State v. Gohn

296 P. 826, 161 Wash. 177, 1931 Wash. LEXIS 625
CourtWashington Supreme Court
DecidedMarch 4, 1931
DocketNo. 22590. Department Two.
StatusPublished
Cited by3 cases

This text of 296 P. 826 (State v. Gohn) is published on Counsel Stack Legal Research, covering Washington Supreme Court primary law. Counsel Stack provides free access to over 12 million legal documents including statutes, case law, regulations, and constitutions.

Bluebook
State v. Gohn, 296 P. 826, 161 Wash. 177, 1931 Wash. LEXIS 625 (Wash. 1931).

Opinion

Millard, J.

The defendant was charged with the offense of unlawful possession of intoxicating liquor, and of having twice before been, convicted of a like offense. Answering in the negative the interrogatory, “Did the defendant own the liquor?” the jury returned a verdict of guilty as charged. From the judgment and *178 sentence pronounced upon the verdict, the defendant appeals.

Two of the buildings on appellant’s farm, which is located in the south end of Snohomish county, are used as residences. One is a new house in which appellant resided. Another is an old house from which appellant removed to his present home upon its completion. The old house was, at the time of appellant’s arrest, and for a long period prior to that date, rented to, and occupied by, a lone widower.

The testimony offered by the state was that, on May 18, 1929, two deputy sheriffs went to appellant’s farm to search for intoxicating* liquor. Upon arrival at that place, appellant was seen by one of the deputies, running from the direction of a woodshed towards a gate, with two pint bottles of moonshine whiskey in his hands. Appellant was arrested, and the two bottles of whiskey were surrendered to the officer.
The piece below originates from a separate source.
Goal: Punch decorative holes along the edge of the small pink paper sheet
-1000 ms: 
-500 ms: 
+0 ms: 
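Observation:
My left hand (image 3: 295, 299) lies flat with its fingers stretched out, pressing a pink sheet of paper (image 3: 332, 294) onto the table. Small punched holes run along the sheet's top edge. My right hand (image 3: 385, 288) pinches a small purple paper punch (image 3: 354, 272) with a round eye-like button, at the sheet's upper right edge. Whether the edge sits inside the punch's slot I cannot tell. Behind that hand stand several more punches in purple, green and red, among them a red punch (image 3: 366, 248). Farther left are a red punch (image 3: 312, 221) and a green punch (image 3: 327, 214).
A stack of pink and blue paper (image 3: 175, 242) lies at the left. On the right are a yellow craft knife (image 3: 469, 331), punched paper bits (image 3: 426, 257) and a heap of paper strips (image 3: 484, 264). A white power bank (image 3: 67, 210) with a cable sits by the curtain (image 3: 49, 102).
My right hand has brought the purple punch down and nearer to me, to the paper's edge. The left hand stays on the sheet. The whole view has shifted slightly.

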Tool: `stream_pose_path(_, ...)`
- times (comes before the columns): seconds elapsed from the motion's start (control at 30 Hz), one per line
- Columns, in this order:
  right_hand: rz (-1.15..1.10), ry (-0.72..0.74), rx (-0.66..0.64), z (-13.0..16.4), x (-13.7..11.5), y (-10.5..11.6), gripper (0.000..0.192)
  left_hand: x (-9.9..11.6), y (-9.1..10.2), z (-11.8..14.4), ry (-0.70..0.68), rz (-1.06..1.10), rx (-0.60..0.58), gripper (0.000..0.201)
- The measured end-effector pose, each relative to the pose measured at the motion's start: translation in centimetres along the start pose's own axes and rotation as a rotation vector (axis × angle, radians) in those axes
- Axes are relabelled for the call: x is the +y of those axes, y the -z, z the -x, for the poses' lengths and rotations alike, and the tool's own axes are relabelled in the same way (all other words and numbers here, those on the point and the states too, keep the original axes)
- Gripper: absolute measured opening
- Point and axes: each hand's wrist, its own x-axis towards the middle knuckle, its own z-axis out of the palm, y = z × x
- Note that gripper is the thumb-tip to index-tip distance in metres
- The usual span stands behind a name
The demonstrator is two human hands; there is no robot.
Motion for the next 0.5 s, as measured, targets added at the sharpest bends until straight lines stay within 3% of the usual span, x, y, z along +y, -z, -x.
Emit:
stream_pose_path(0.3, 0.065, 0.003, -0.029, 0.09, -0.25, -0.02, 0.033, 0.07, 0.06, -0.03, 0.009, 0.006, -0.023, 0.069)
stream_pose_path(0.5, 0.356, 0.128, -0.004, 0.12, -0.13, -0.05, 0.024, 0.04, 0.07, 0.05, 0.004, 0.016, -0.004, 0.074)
Appellant’s defense was that, the night before the raid, a neighbor visited his tenant in the old house, and brought with him some wine and three bottles of moonshine. The cost of that liquor was shared by the tenant and his visitor. Two other persons accepted an invitation to be present and partake of the intoxicants. That same night, upon his return from Olympia appellant learned, having gone to the tenant’s house to ascertain the cause of the hilarity therein, that his tenant and his tenant’s visitors were drinking. Appellant reprimanded the tenant and the guests for having intoxicating liquor on the premises. The noise subsided, whereupon the appellant went to his home and retired for the night. The tenant went to Seattle early the next morning. Two pint bottles partially filled with moonshine whiskey were left on the dining room table in the tenant’s house. The same day, while the deputy sheriffs were searching the premises for *179 liquor, the appellant recalled the incident of the night before. He hastened to his tenant’s house, and took from the table the two bottles of moonshine, his purpose being to destroy the liquor. As he was departing from the tenant’s house with the two bottles of whiskey in his hands, the appellant was met by a deputy sheriff, to whom, upon the deputy’s command, the two bottles were delivered.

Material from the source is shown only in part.